▸ **Task requirements**: If pictures appear among the lines below, leave them out while you return exactly the lines from the one with "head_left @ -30" through the one with "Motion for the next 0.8".

▸ **Data provided**:
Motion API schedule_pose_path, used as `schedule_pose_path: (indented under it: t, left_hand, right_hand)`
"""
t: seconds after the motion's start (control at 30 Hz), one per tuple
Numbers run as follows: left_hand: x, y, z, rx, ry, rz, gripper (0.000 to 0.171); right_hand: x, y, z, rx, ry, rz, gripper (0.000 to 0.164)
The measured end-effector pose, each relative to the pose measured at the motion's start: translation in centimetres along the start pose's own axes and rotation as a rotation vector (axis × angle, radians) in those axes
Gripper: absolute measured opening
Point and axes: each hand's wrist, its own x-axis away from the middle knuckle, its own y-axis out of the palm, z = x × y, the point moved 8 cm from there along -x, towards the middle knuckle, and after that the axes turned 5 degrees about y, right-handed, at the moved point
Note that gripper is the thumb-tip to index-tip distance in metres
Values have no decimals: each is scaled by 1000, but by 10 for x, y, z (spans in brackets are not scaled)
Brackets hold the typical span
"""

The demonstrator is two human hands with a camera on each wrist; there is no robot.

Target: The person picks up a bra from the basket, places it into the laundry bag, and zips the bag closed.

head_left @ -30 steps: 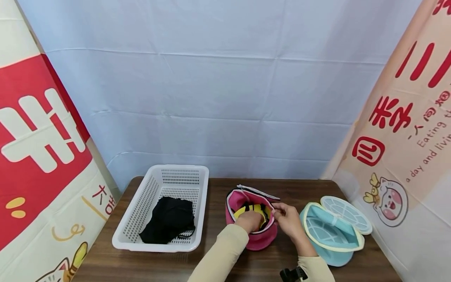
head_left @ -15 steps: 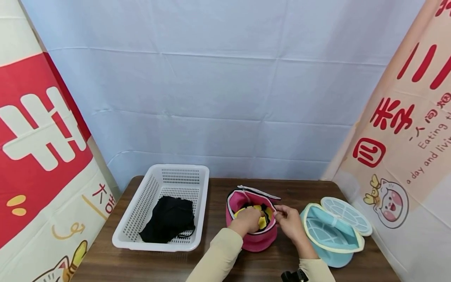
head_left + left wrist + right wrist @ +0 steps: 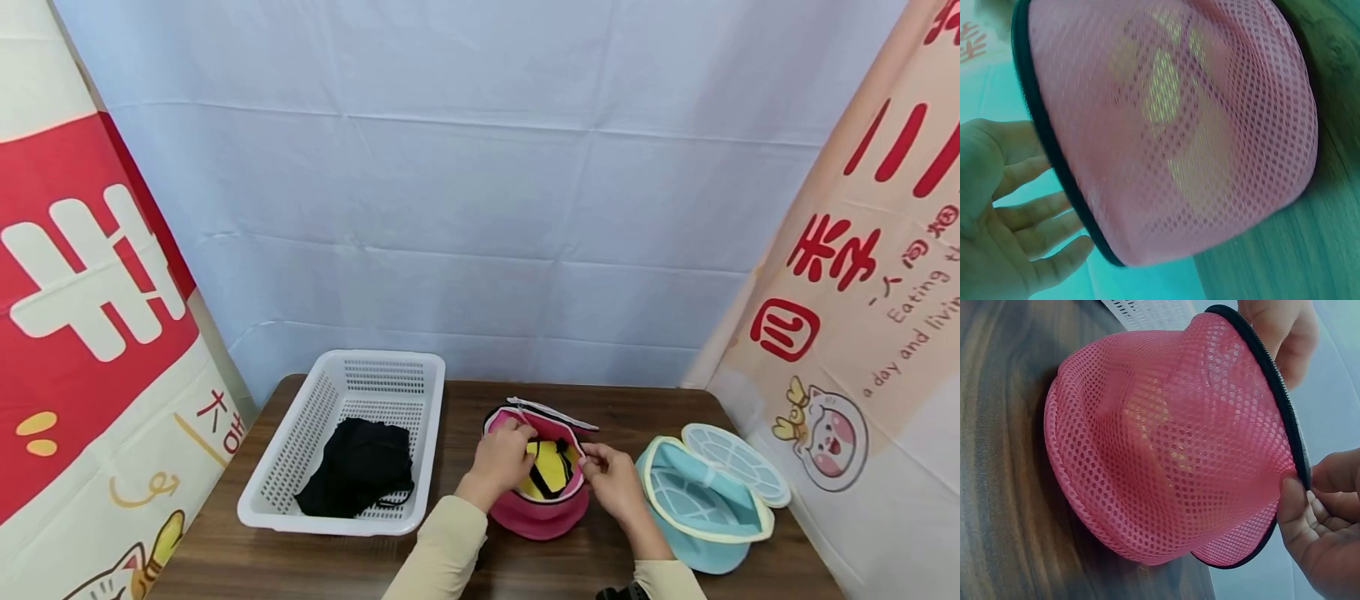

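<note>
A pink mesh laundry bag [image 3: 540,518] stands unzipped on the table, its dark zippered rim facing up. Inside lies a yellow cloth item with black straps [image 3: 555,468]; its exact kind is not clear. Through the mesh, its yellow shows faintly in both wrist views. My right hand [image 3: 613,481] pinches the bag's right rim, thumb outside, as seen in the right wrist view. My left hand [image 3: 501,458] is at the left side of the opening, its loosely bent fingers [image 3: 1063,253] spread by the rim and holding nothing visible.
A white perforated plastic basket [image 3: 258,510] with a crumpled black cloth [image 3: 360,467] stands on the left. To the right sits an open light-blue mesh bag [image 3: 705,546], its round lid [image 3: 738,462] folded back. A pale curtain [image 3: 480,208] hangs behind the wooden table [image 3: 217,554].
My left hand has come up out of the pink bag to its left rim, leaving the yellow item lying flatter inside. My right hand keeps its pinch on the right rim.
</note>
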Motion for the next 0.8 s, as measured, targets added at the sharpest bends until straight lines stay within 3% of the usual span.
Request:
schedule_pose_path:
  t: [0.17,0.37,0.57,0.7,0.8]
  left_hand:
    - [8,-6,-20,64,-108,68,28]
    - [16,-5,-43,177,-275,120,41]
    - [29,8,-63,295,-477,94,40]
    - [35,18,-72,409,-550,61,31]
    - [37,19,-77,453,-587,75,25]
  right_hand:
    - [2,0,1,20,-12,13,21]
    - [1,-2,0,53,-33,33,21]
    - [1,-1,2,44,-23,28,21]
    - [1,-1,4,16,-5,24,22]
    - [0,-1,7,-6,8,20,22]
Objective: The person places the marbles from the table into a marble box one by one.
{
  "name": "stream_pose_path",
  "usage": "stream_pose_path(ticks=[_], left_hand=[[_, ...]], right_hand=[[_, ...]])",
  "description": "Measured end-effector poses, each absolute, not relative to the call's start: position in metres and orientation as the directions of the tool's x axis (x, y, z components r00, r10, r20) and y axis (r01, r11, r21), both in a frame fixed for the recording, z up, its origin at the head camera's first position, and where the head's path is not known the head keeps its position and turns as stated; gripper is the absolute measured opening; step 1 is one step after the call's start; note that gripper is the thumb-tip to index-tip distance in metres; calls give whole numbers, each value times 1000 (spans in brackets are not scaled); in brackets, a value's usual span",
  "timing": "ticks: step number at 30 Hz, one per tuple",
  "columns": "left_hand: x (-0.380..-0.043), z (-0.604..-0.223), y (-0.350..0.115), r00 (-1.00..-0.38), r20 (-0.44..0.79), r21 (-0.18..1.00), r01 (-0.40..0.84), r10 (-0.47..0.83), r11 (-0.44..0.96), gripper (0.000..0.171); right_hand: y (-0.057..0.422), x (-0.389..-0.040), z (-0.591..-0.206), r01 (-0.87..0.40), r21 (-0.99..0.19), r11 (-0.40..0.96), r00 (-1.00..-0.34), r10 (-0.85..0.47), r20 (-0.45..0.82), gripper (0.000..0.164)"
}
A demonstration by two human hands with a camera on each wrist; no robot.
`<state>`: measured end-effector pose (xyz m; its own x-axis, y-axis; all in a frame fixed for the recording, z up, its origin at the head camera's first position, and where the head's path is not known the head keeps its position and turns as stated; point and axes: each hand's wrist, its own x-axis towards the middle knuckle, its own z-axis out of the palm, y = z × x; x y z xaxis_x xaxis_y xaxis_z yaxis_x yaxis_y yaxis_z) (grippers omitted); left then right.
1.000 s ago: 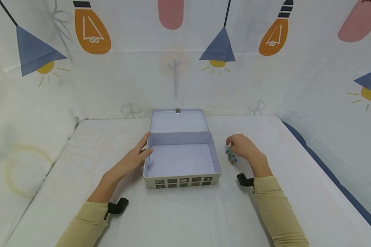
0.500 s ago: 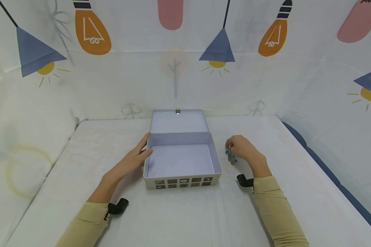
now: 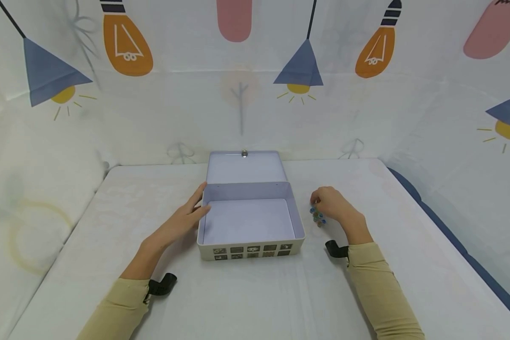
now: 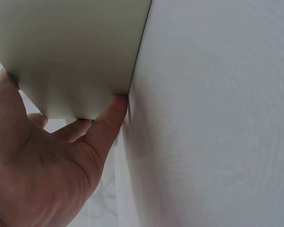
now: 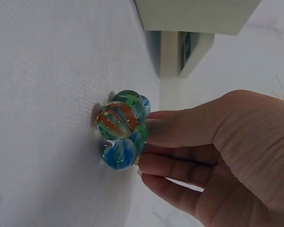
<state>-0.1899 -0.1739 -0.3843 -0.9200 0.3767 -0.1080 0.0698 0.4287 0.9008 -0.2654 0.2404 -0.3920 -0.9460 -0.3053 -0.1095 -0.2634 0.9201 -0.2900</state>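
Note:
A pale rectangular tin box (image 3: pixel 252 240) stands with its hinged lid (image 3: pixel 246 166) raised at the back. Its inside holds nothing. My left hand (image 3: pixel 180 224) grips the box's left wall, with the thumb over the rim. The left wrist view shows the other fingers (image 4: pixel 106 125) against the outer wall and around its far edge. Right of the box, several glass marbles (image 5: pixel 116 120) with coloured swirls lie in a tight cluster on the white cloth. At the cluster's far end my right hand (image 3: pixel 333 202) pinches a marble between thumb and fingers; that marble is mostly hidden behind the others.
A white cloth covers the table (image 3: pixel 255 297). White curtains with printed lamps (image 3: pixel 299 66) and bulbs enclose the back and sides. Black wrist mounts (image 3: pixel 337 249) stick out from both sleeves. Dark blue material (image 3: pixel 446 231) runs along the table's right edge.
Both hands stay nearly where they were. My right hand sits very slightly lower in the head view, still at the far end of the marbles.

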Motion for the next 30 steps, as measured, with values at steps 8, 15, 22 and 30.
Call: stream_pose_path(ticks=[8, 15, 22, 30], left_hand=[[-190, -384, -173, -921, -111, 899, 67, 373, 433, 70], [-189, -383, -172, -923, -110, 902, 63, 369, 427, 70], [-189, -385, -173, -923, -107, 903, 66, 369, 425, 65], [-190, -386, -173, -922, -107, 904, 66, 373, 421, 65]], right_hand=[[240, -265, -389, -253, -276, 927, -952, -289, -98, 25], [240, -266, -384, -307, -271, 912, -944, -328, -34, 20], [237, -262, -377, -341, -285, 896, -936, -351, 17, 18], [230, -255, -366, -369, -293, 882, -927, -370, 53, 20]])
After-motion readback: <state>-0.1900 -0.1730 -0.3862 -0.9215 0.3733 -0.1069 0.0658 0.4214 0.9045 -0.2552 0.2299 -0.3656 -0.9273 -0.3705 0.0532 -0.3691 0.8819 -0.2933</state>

▸ **Your response**:
head_left @ -30 steps: 
head_left @ -15 steps: 
head_left + left wrist + right wrist @ +0 steps: 

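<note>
A pink mesh laundry bag [image 3: 540,518] stands unzipped on the table, its dark zippered rim facing up. Inside lies a yellow cloth item with black straps [image 3: 555,468]; its exact kind is not clear. Through the mesh, its yellow shows faintly in both wrist views. My right hand [image 3: 613,481] pinches the bag's right rim, thumb outside, as seen in the right wrist view. My left hand [image 3: 501,458] is at the left side of the opening, its loosely bent fingers [image 3: 1063,253] spread by the rim and holding nothing visible.
A white perforated plastic basket [image 3: 258,510] with a crumpled black cloth [image 3: 360,467] stands on the left. To the right sits an open light-blue mesh bag [image 3: 705,546], its round lid [image 3: 738,462] folded back. A pale curtain [image 3: 480,208] hangs behind the wooden table [image 3: 217,554].
My left hand has come up out of the pink bag to its left rim, leaving the yellow item lying flatter inside. My right hand keeps its pinch on the right rim.
</note>
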Motion for the next 0.8 s, as measured, targets added at the sharpest bends until straight lines stay within 3% of the usual span.

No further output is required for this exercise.